Factorial Calculator
Compute the product of all positive integers up to a given number (n!). Essential for permutations, combinations, probability, and series expansion calculations.
About this calculator
The factorial of a non-negative integer n, written n!, is defined as the product n × (n−1) × (n−2) × … × 2 × 1, with the special case that 0! = 1 by convention. Formally: n! = ∏(i=1 to n) i. Factorials grow extraordinarily fast — 10! = 3,628,800 and 20! exceeds 2.4 × 10¹⁸. They appear throughout combinatorics: the number of ways to arrange n distinct objects is n!, the number of k-element combinations from n items is n! / (k! × (n−k)!), and factorial terms appear in Taylor series (e.g., eˣ = Σ xⁿ/n!). The calculator iterates from 2 to n, multiplying a running product at each step, and returns NaN for negative or non-integer inputs since factorial is only defined for non-negative integers.
How to use
Suppose you want to know how many ways 6 people can be seated in a row. You need 6!. Enter 6 in the Number field. The calculator computes 1 × 2 × 3 × 4 × 5 × 6 step by step: 1→2→6→24→120→720. The result is 720. As a second example, say you need 5! for a combination formula: enter 5, and get 1 × 2 × 3 × 4 × 5 = 120. Note: entering 0 correctly returns 1, and entering a negative number or decimal returns an error.

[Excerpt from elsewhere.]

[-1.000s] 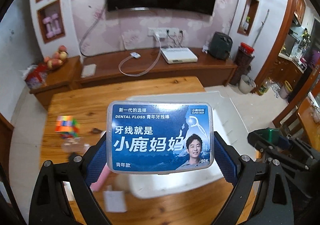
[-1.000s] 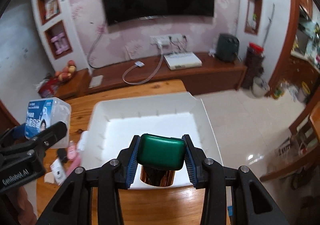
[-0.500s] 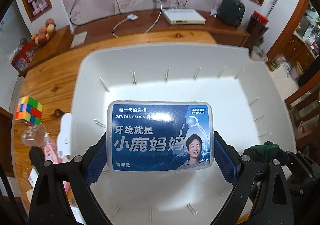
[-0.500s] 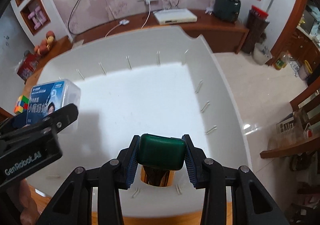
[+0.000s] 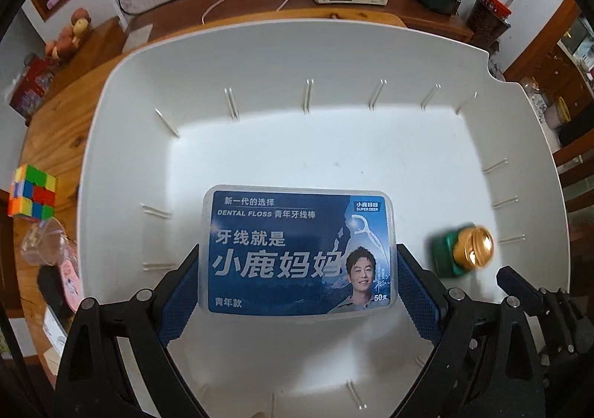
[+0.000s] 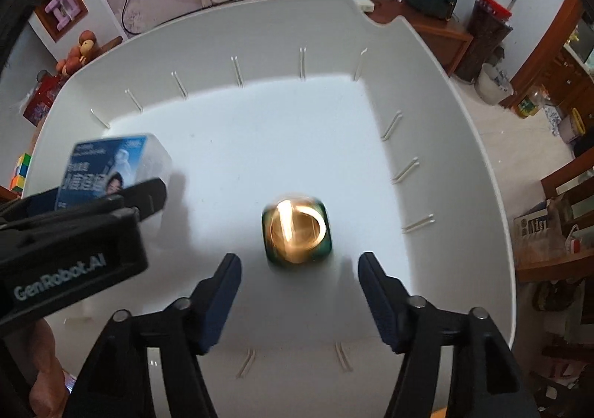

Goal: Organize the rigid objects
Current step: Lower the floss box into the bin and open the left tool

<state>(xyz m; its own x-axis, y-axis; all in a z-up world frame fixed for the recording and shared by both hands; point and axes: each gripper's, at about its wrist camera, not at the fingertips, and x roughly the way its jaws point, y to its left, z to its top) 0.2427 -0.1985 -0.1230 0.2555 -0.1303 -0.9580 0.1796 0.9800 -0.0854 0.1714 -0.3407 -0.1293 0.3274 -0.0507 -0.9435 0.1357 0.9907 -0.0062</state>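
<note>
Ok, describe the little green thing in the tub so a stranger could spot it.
Find the big white tub on the wooden table. On its floor, in front of the open right claw, lies a small green jar with a shiny gold end. The only other item is a blue floss box.

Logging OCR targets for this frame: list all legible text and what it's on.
Dental floss box lid, held in the left gripper:
"新一代的选择"
"DENTAL FLOSS 青年牙线棒"
"牙线就是"
"小鹿妈妈"
"青年款"
"50支"
"小鹿妈妈 SUPER DEER"
Left gripper body, seen from the right wrist view:
"GenRobot.AI"
Green-and-gold bottle: motion-blurred, nothing readable.
</note>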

Frequently asked questions
Why is 0 factorial equal to 1?
0! = 1 is not an arbitrary rule — it is required for mathematical consistency. The most intuitive reason is that 0! counts the number of ways to arrange zero objects, and there is exactly one way to arrange nothing (do nothing). Formally, it follows from the recursive definition n! = n × (n−1)!: setting n = 1 gives 1! = 1 × 0!, so 0! must equal 1. It also ensures that combinatorial formulas like C(n, 0) = n! / (0! × n!) = 1 remain valid.

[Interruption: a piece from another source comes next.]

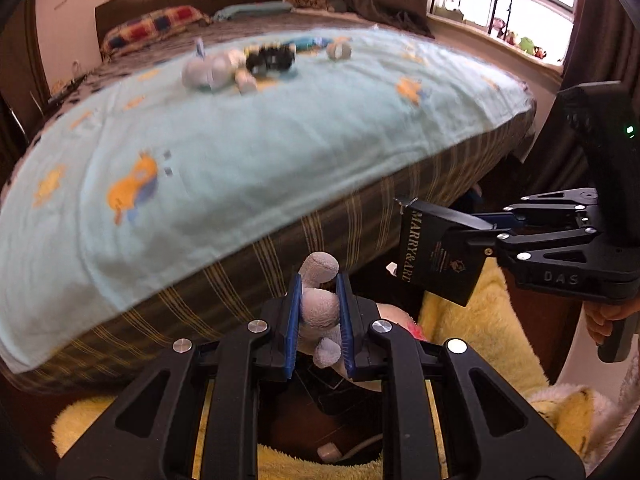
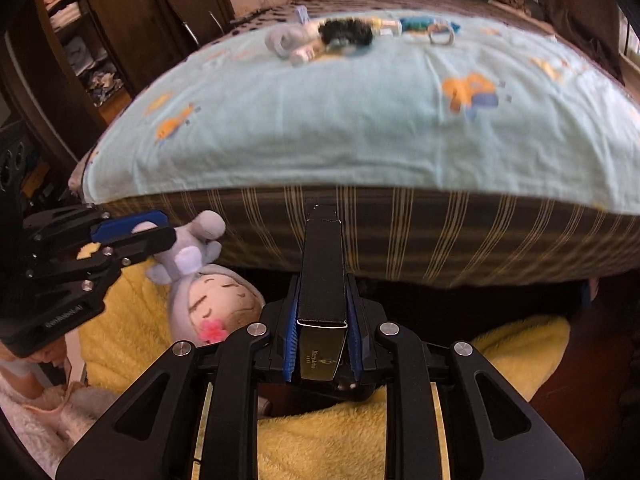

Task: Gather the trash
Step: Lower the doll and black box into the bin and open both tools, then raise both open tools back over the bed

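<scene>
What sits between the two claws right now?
Nothing rigid: only the yellow fleece and the held doll's head, seen in the right wrist view.

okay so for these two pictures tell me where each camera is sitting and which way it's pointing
Left wrist: sits on the left gripper, looking along its fingers, tilted down at the foot of the bed with the pale blue printed blanket; its jaws clamp a grey plush doll; fingers of a hand show at right.
Right wrist: sits on the right gripper, facing the same bed edge; its jaws clamp a black rectangular box with gold lettering.
Shared: blanket, small items on it, yellow fluffy fabric below, and each view shows the other gripper with its load.
</scene>
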Motion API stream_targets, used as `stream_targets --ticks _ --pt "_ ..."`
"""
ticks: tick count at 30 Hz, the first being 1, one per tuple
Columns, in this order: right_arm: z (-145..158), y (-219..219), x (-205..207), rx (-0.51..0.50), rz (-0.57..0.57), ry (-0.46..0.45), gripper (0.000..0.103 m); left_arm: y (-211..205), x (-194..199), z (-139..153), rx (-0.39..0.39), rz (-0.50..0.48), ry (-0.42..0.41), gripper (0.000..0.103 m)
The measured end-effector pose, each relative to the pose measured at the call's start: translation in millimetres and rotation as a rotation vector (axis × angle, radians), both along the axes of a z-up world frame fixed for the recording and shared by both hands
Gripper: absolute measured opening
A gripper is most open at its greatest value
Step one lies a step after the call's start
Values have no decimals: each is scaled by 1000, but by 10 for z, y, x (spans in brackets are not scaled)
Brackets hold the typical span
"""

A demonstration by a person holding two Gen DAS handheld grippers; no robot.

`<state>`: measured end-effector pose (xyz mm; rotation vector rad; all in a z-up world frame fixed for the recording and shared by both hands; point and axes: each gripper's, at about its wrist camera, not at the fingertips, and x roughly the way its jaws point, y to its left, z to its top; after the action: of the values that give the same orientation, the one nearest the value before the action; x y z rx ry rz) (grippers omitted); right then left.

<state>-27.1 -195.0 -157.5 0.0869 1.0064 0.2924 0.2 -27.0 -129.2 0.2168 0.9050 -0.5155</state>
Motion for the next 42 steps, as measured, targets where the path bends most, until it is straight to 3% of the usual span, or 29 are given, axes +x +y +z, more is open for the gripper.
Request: stream_targets --ticks 7,13,23,28,29,30,31,35,40,42 --pt "-579 -18 49 -27 -57 106 22 -69 125 -598 44 1 105 16" --pt "-951 -25 79 24 -92 190 22 -133 171 -948 75 -14 179 16" --pt "-1105 74 135 38 -101 220 24 -219 244 -1219 93 -30 234 18" --pt "-1025 96 235 48 -111 220 26 -265 263 -1235 105 -12 241 22" --pt "-1014 90 242 50 -112 219 30 -251 277 -1227 102 -7 240 26" --pt "-994 80 248 55 -115 216 41 -238 282 -1210 96 -3 240 29" --pt "-964 65 258 55 -117 210 46 -224 287 -1191 91 1 238 30" --pt "-843 46 286 48 -129 182 49 -161 314 -1098 81 23 229 36" --pt "-485 -12 299 19 -136 96 73 -61 301 -843 75 33 189 52" --pt "-312 -38 305 19 -143 59 80 -36 289 -683 65 31 161 63"
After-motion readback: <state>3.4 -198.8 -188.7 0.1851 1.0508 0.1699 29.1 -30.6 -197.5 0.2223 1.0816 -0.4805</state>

How fast do factorials grow compared to exponential functions?
Factorials grow faster than any fixed exponential function. While 2ⁿ doubles with each step, n! multiplies by an ever-increasing factor of n. By Stirling's approximation, n! ≈ √(2πn) × (n/e)ⁿ, which grows super-exponentially. In practical terms, 20! ≈ 2.4 × 10¹⁸, already exceeding the number of seconds since the Big Bang. This explosive growth is why even moderately sized permutation problems yield astronomically large numbers.
Where are factorials used in real-world probability calculations?
Factorials are central to counting problems in probability. The number of ordered arrangements (permutations) of n items is n!, while the number of unordered selections (combinations) of k items from n uses the formula C(n,k) = n! / (k! × (n−k)!). These appear in card game odds, lottery probabilities, DNA sequence analysis, and scheduling problems. Factorials also appear in the binomial theorem, Poisson distributions, and the Taylor expansions of sine, cosine, and the exponential function.